The springs are so designed that when the device is in a standby condition, the spring forces are balanced, so that the plunger is not biased in either direction, and is at rest in a position in which the O-rings are located at opposite sides of the port. When, however, the handle is thrown, the movement of the cam surface to a position in which it exerts its maximum cam effect causes the cam to bias the ball into engagement with the plunger, so that there is a direct contact of cam-with-ball and ball-with-plunger, that is to say, there is a direct line of force to cam to ball to plunger effective to bias the plunger to a cartridge-piercing position. Then, further movement of the handle responsive to the continuing pull on the lanyard presents a lower cam surface to the ball, permitting the first spring to cam the handle to its final, fully thrown position and expanding the first spring to an extent sufficient to allow the second spring to exert its own force, to withdraw the tip of the plunger slightly from the cartridge. This frees the confined gases for escape and expansion. The escaping gas exerts a force against the plunger tending to bias it away from the cartridge a distance effective to compress the back spring to an extent that will cause both O-rings to clear the outlet port, allowing the gas to flow into the cell. When the force of the escaping gas is spent, the springs are once again both permitted to return to a balanced condition, with the rear spring urging the plunger forward to re-seat the front O-ring. Thus, the plunger is returned to a static position matching or nearly matching its original position, wherein the O-rings are located at opposite sides of the port once again, to prevent back leakage from the cell through the inflator assembly.
This arrangement is the structural feature that permits the unit to be heat-sealed to a life vest, in a permanently sealed mounting that does not require an air check as a separate item.
The arrangement also has a desirable advantage in locating all components of the device where they can be easily accessed, and this in turn permits ready replacement, repair, or substitution, of one or more of the interior components of the check valve assembly. Further, this permits all testing procedures to be carried out even with the device heat sealed to the fabric of the life vest. The housing of the device can remain attached to the life vest, with all interior components being readily accessible in the event of a test failure. Further, the construction permits equally swift assembly of the relatively few parts of the entire device, and inexpensive, fast installation thereof.
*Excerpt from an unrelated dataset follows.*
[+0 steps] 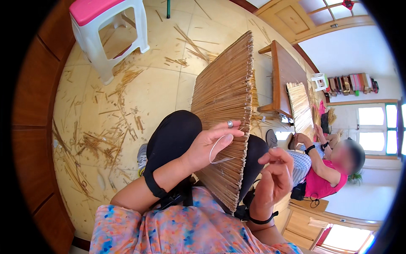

While the invention is particularly pointed out and distinctly claimed in the concluding portions herein, a preferred embodiment is set forth in the following detailed description which may be best understood when read in connection with the accompanying drawings, in which:
FIG. 1 is a top plan view showing an inflator assembly constructed in accordance with the invention, a life vest cell on which the device is mounted being illustrated fragmentarily and a gas cartridge and lanyard means also being illustrated fragmentarily;
FIG. 2 is a transverse sectional view, substantially on line 2--2 of FIG. 1;
FIG. 3 is a longitudinal sectional view through the inflator assembly, taken substantially on line 3--3 of FIG. 2;
FIG. 4 is a view on the same cutting plane as FIG. 3, in which the handle has been moved from the rest position shown in FIG. 3 to a position effective to cause piercing of the cartridge;
FIG. 5 is a view similar to FIG. 3 in which the handle has been moved still further responsive to a pull on the lanyard, to a position in which the first spring begins to cam the handle to its final position, and the second spring asserts its force enough to partially withdraw the plunger after the cartridge has been pierced;
FIG. 6 is a view similar to FIG. 3 in which the handle has been cammed to its final position, permitting the escaping gases to bias the plunger to a position in which the gases can pass through the port into the cell to be inflated; and
FIG. 7 is a view similar to FIG. 3 in which the handle remains in its final operating position, and the force of the escaping gases has been fully spent, permitting the rear spring means to re-assert a force sufficient to return the plunger to its initial position, preventing back leakage from the inflated cell.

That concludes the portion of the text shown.